La Grand-Voile : Cœur Propulseur du Bateau
La grand-voile, par sa surface et sa position centrale, est l'élément propulsif essentiel d'un voilier. Elle est constamment sollicitée, que le bateau remonte au vent (près) ou qu'il navigue vent arrière, et sa capacité à capter l'énergie éolienne détermine en grande partie la vitesse et la maniabilité de l'embarcation. L'optimisation de son réglage est une quête continue pour les marins, car elle permet non seulement d'améliorer les performances, mais aussi d'accroître la sécurité à bord. Pour atteindre cette optimisation, il est nécessaire d'agir sur plusieurs leviers fondamentaux qui contrôlent la forme et la tension de la voile. Ces éléments incluent la drisse de grand-voile, le cunningham, la bordure, l'écoute, le hale-bas, et la barre d’écoute, qui n’existe pas toujours sur tous les bateaux. Chacun de ces composants joue un rôle spécifique et complémentaire dans la sculpture du profil idéal de la grand-voile.
Le Guindant : L'Interface Cruciale avec le Mât
Le guindant est le côté de la voile solidaire du mât. C'est le bord de la voile entre le point d’amure et le point de drisse. Le guindant de la grand-voile est rendu solidaire du mât soit grâce à des coulisseaux fixés à la voile et passés dans la gorge du mât, soit grâce à une ralingue, c’est-à-dire un cordage cousu le long de la voile. Cette connexion physique est essentielle pour la tenue et la transmission des forces de propulsion.

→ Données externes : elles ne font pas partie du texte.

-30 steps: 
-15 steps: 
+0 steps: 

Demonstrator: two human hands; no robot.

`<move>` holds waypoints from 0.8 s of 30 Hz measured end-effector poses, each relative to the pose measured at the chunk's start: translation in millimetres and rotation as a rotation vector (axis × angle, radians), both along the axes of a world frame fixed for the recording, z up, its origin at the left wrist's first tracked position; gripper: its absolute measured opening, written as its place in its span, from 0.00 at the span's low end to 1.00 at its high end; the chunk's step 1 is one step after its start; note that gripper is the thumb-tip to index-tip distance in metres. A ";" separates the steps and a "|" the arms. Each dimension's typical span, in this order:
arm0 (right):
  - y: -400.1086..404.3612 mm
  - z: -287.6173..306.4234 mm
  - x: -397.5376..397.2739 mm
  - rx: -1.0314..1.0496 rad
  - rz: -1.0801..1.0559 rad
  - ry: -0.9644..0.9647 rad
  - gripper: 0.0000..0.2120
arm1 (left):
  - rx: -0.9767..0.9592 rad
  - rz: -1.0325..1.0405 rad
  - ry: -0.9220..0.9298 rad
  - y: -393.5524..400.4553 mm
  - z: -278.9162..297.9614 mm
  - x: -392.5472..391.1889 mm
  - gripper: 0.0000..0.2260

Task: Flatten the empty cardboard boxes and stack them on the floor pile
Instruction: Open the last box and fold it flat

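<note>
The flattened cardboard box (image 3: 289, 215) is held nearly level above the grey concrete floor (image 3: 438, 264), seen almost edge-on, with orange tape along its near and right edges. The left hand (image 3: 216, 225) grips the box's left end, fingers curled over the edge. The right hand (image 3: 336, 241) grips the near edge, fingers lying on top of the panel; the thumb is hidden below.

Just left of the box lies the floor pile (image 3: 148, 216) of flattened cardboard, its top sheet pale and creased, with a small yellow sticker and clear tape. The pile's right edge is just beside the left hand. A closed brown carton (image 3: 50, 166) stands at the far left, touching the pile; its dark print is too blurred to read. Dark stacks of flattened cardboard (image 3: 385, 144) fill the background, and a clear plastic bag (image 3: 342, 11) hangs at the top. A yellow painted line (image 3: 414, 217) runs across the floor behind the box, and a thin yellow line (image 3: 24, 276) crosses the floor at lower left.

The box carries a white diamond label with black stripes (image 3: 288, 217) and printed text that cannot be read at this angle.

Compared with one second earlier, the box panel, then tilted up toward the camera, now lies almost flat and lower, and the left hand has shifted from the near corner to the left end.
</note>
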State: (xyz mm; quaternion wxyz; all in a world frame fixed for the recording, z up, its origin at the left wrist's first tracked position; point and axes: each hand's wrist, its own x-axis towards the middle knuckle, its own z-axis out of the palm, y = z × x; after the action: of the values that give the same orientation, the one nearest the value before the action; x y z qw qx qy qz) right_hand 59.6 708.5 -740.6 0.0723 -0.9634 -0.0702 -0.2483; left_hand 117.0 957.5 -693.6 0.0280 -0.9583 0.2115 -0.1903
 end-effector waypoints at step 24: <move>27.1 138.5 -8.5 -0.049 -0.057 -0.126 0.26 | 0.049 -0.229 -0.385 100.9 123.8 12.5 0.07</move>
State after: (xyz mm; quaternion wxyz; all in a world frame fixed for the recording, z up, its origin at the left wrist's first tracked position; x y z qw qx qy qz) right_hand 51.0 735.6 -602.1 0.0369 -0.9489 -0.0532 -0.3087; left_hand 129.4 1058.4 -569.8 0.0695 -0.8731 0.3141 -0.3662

Le Rond de Guindant : Un Éléments Clé de la Conception et du Réglage
Le rond de guindant désigne la quantité de tissu en avant de l'axe point d'amure-point de drisse. Il s'agit d'une courbure intrinsèque de la voile, dont l'importance est directement liée aux caractéristiques de cintrage du mât pour lequel elle est destinée. Le volume donné par le rond de guindant peut être substantiellement modifié en navigation par l'intermédiaire du cintrage longitudinal du mât. En effet, plus le mât cintre et plus le volume diminue ; à l'inverse, plus le mât est droit et plus le volume est important.
La courbure du guindant est libre, mais elle est comptée dans les largeurs transversales de la voile comme décrit dans les normes de jauge. La seule liberté laissée par la jauge est le rond de guindant de la grand-voile. Des discussions entre navigateurs confirment l'importance de ce choix de conception et de réglage. Le creux maxi est entre D et E. Sur certaines voiles, le rond frôle 6mm, tandis que certains préfèrent un rond de 5mm. D'autres ont même essayé des valeurs faibles, inférieures à 2mm, mais sans résultat probant. Il est également noté que le rond maximal est souvent positionné au premier tiers supérieur de la voile, plutôt qu'au bas. Il est suggéré de créer son rond avec le mât sous tension avec le pataras pour se rapprocher de la réalité. Pour certains, un rond de guindant de presque 8mm est adapté à leur façon de régler, permettant d'éviter les plis indésirables.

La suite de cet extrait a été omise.